だから……うう、でも、まだそう見えるのかな……。
こうやってウジウジ落ち込んじゃうから、陰気くさいって言われちゃうんだよな……。
「スズから言わせれば、今のみんなは危なっかしくて見てられないのだわ」
「そっか……」
「だからセンパイを呼べばいいのだわ。そうすれば解決なのだわ! 封印をきちんとして、幽霊も集まらなくなれば、おそうじクラブも活動しなくて良くなるのだわ。
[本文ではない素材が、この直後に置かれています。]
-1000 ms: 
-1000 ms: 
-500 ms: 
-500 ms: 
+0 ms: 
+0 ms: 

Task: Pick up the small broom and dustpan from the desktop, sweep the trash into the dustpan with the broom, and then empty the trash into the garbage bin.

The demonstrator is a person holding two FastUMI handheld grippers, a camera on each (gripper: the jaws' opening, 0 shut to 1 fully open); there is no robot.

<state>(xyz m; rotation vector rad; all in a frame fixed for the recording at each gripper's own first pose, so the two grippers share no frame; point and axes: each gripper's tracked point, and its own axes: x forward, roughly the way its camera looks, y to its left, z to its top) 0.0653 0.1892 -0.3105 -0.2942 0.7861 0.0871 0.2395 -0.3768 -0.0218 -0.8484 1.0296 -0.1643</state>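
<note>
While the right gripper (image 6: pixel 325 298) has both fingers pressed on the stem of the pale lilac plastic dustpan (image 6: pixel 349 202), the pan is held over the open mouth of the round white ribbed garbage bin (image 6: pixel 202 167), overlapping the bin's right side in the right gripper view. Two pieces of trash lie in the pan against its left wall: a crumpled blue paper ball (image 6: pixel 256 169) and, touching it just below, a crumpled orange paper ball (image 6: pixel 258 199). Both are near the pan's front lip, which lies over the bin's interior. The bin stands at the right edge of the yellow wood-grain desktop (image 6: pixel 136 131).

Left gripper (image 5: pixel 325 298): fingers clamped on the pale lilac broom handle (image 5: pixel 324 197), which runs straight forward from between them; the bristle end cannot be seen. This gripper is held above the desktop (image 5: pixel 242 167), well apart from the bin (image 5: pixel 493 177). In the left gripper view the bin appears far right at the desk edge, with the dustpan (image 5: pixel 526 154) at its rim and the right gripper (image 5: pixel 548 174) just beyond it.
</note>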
そうすれば危なくないから、全部解決なのだわ!」
「……え……?」
意気込むスズに、ぼくはぽかんとしてしまった。
――おそうじクラブが、活動しなくなる?
それは……クラブが解散する、ってこと?
「活動しなくなるって、何で……」
「? 幽霊がいなくなれば、退治する必要がなくなるのだわ?」
……たしかに。
おそうじクラブの目的は、学校にはびこる悪霊をそうじすること。
茜くんがそう言っていたじゃないか。
だから……悪霊がいなくなれば、そうじすることもなくなるわけで……。
そうなれば、おそうじクラブは、いらなくなるわけで……。
『霊感なんていうものがあって、人とちがう感じ方をしながら生きていて……オレらはやはり、少しだけ、人とちがうかもしれない。だけど、ひとりじゃない。おそうじクラブは、オレにとってそういう場所だよ。――絶対に、守りたい居場所だ』
――何でだろう。
茜くんの言葉を、思い出す。
茜くんが、守りたがっていた居場所。
ぼくらのクラブ。
「……まさか……」
「ワカバ? 顔色が悪いのだわ」
「……何でもないよ」
きっとただの考えすぎだ。
おそうじクラブがなくならないように、おそうじクラブが必要とされるために、封印を解いて悪霊を集めているんじゃ……なんて。
そんなの、絶対に、ありえない。
ありえるはず、ないじゃないか。